In this post, I’m going to discuss how private roads can be made safe for drivers, motorcyclists, and other road users. First of all, when I say ‘road safety’ here, I mean the use of rules to determine how someone travelling on a road should use it to avoid as much danger as is possible. Now even for a die-hard libertarian who hates the state, it must be admitted that roads need to have some rules applied to them; speed rules in particular. How then do we achieve this without each private road applying rules to the property in a subjective manner that leads to confusion and chaos?

The answer is insurance, which must and would have an even bigger presence in a free society. Ownership of a road with many users is a big responsibility, and the market would surely allow for roads to be insured against damage from natural causes as well as from collisions. Such insurance would naturally be a commonplace purchase for most owners of roads.
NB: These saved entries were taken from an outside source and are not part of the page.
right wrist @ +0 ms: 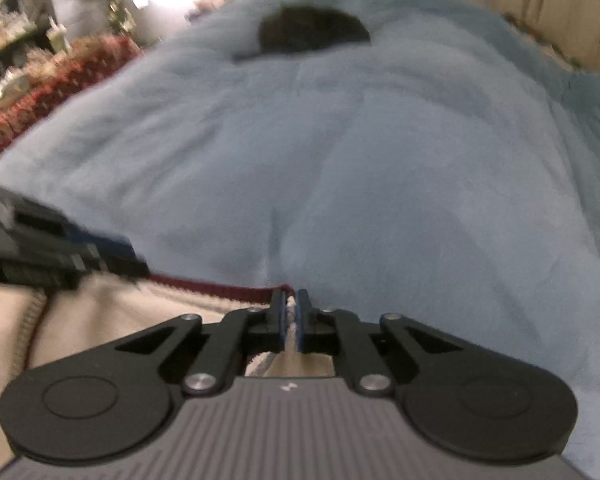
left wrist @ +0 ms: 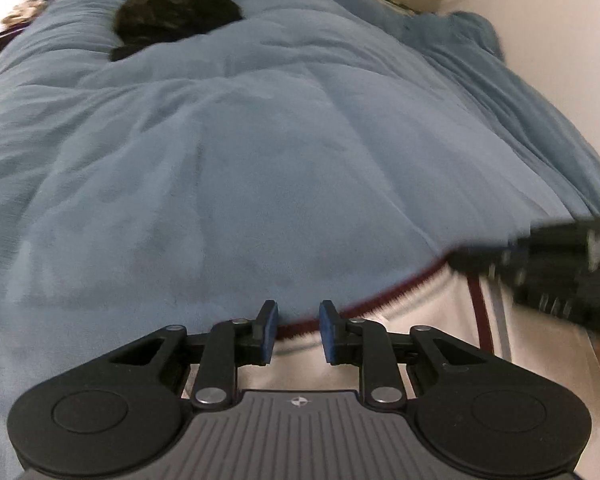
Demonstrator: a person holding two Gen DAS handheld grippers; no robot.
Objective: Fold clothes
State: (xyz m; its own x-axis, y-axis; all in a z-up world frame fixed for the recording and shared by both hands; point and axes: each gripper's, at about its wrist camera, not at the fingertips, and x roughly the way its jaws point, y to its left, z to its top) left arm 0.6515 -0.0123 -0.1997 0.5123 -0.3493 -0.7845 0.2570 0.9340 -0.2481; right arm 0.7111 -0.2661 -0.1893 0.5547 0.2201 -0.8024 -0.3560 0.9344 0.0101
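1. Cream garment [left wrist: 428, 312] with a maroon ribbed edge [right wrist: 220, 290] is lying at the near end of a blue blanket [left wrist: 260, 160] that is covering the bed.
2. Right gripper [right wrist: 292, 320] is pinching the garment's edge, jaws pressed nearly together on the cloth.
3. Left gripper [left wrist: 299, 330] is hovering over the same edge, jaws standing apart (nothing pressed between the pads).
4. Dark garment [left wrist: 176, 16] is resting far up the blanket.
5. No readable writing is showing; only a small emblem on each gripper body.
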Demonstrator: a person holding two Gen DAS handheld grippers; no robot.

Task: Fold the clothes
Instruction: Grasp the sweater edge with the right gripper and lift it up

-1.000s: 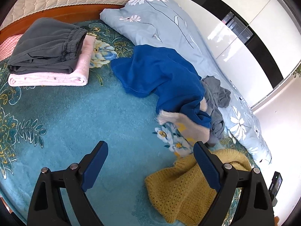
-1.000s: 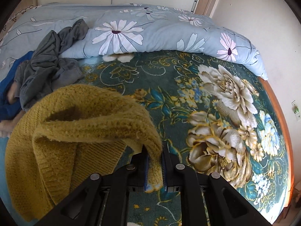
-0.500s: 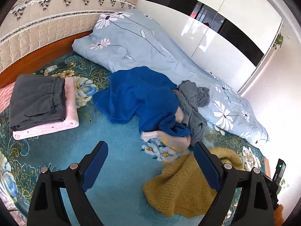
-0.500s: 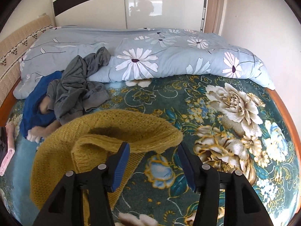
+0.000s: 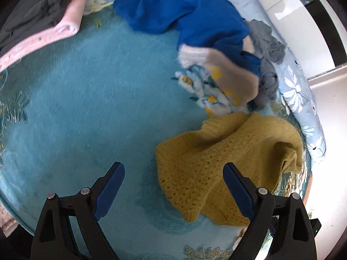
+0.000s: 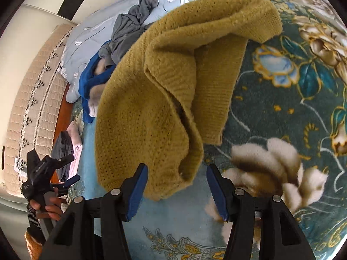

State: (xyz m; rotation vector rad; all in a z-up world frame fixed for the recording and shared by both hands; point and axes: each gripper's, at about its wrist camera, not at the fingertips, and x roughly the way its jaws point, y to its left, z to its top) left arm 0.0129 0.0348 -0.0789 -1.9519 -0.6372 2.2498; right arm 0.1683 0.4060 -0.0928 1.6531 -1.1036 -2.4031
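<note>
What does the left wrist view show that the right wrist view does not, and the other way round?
Only the left wrist view: the open left gripper from behind, over bare teal blanket.
Only the right wrist view: the open right gripper, the headboard, and a hand holding the left gripper.
Both: the yellow sweater, blue garment, grey garment and the folded stack.

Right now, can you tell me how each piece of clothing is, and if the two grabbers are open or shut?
Yellow sweater: crumpled, lying free on the bed.
Blue garment: unfolded, heaped.
Grey garment: bunched up beside the blue one.
Dark grey trousers: folded, stacked on the pink garment.
Pink garment: folded.
Left gripper: open, empty.
Right gripper: open, empty.
</note>
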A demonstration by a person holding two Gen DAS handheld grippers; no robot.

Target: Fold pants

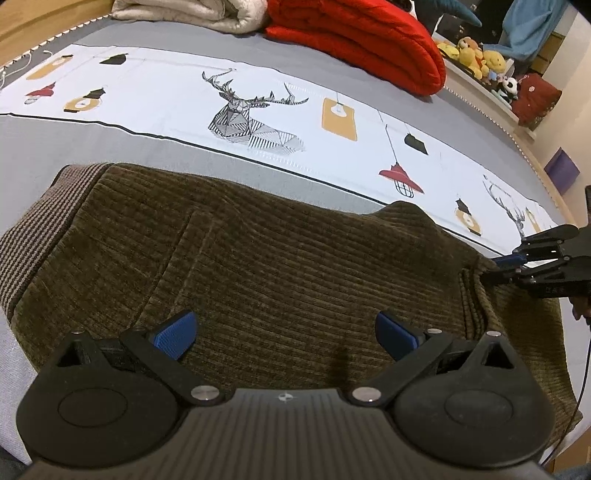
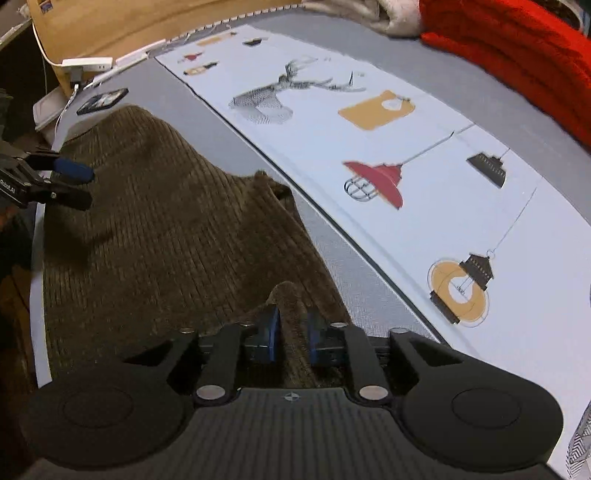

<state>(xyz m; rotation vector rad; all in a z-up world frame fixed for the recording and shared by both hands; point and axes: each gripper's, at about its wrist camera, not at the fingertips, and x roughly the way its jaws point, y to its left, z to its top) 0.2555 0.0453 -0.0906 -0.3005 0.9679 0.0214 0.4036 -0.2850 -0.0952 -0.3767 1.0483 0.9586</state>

It is natural of insurance companies to want to reduce their costs as much as possible to avoid having to pay out in the case of claims, so it is certain that they would want to impose rules on the use of road to avoid as much risk of collisions, injuries and deaths as possible. Now obviously this leaves the problem that each road would likely have rules that are specific to that particular place, which returns us to our original problem, the confusion of a road user who has one set of rules on one stretch of road, and another set of rules on the next. However, although each road is individual and needs specific rules for use, most roads obviously share traits with others, such as motorways, urban roads, and country roads. These similarities mean that insurance companies can create standardized sets of rules that apply to all roads of a certain class (motorway, urban, country). Sharing information between insurance companies is common practice, and is beneficial for all of them to avoid risk; therefore, we can also assume that extensive research would be done to discover the best way to manage roads so that risk is avoided and payouts are being made as little as possible.

The beauty of the idea discussed in this post is that the same rules also apply to things like personal defense (protection from those who would do harm to your person and property). This idea is a very useful way of thinking when discussing a free society, as it can help you to discover the way in which many things would work in a free society that are very different from the way they are now under democratic (communist-lite) big government.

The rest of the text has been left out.